Já neste ano de 2018 a Comissão Europeia celebra pela primeira vez o Ano Europeu do Património Cultural (AEPC 2018), sendo este enquadrado pelos grandes objetivos da promoção da diversidade e do diálogo interculturais e da coesão social, visando chamar a atenção para o papel do património no desenvolvimento social e económico e nas relações externas da União Europeia, e motivar os cidadãos para os valores comuns europeus”. A Decisão (EU) 2017/864 do Parlamento Europeu e do Conselho de 17 de maio de 2017 sobre o Ano Europeu do Património Cultural (2018) define como objectivo “incentivar a partilha e a apreciação do património cultural da Europa enquanto recursos partilhado, sensibilizar para a história e os valores comuns e reforçar o sentimento de pertença a um espaço europeu comum”.

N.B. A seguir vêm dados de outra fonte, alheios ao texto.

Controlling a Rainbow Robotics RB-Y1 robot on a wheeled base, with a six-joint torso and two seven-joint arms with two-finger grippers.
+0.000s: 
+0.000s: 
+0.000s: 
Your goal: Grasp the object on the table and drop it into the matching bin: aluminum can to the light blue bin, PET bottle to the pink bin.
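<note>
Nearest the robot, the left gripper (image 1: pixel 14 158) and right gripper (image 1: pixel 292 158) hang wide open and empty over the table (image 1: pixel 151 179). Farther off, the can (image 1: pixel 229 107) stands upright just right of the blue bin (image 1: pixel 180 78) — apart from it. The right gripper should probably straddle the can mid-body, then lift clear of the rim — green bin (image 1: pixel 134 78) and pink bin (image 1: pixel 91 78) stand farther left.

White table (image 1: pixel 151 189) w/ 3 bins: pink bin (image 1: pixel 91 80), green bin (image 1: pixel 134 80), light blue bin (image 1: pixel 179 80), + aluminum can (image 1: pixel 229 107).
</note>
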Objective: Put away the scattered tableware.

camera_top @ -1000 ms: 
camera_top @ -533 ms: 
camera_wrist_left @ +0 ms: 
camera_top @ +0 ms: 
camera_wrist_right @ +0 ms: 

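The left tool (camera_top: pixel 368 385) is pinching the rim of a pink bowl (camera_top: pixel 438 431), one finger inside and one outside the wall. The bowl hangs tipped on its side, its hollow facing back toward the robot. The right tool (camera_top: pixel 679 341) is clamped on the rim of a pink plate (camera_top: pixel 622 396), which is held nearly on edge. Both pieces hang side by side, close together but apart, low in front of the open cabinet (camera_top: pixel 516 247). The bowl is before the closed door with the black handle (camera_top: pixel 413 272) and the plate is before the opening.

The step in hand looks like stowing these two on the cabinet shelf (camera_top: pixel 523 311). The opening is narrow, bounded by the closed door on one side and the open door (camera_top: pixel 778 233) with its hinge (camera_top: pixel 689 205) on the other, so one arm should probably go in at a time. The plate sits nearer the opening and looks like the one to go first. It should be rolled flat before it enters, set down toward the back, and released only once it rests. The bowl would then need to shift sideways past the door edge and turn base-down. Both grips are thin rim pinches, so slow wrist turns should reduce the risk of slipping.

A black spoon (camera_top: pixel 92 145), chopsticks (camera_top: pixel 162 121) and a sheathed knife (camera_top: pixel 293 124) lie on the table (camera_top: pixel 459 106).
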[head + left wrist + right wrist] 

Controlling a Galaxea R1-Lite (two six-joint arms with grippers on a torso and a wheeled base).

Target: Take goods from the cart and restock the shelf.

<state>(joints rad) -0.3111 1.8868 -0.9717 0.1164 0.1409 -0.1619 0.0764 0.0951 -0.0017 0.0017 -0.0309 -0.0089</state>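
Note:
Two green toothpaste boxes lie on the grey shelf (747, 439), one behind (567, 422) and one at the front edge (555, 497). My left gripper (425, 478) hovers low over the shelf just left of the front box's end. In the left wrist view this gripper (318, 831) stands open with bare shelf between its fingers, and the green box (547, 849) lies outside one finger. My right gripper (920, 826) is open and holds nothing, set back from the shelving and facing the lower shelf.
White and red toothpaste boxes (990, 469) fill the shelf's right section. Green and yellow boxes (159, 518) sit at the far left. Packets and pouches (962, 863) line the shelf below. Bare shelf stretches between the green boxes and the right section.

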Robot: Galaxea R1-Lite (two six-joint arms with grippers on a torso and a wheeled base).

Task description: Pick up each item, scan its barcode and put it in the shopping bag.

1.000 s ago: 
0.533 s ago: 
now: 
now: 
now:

No passado recente, e reconhecendo a diversidade de residentes nos países europeus, a Agenda Comum para a Integração (COM(2005) 389 final) veio estabelecer o enquadramento para a integração de nacionais de países terceiros na União Europeia, sugerindo formas de operacionalizar o disposto nos Princípios Básicos Comuns, cujo primeiro objetivo é, segundo a respetiva comunicação à imprensa, “assistir os Estados-Membros na formulação de políticas de integração, proporcionando-lhes um guia não vinculativo” (Documento 14615/04 do Conselho, de 19 de novembro de 2004). Ora o quarto princípio básico – adotando e reforçando os termos estipulados nos pontos 11 e 12 do artigo 19.º da Carta Social Europeia revista de 1996 (CETS 163) – estabelecia que: “O conhecimento básico da língua, da história e das instituições da sociedade de acolhimento é indispensável para a integração; proporcionar aos imigrantes a possibilidade de adquirir esse conhecimento básico é essencial para lograr uma integração bem-sucedida” (COM(2005) 389 final). Contudo, como também era destacado nesta Agenda, este movimento não é unilateral, defendendo-se antes a integração como um processo bidirecional, nomeadamente: “Deve ser posta a tónica na aquisição da língua e da cultura da sociedade de acolhimento, respeitando-se simultaneamente a língua e cultura dos próprios imigrantes e dos seus descendentes, enquanto elemento importante da política de integração” (Documento 14615/04 do Conselho, de 19 de novembro de 2004).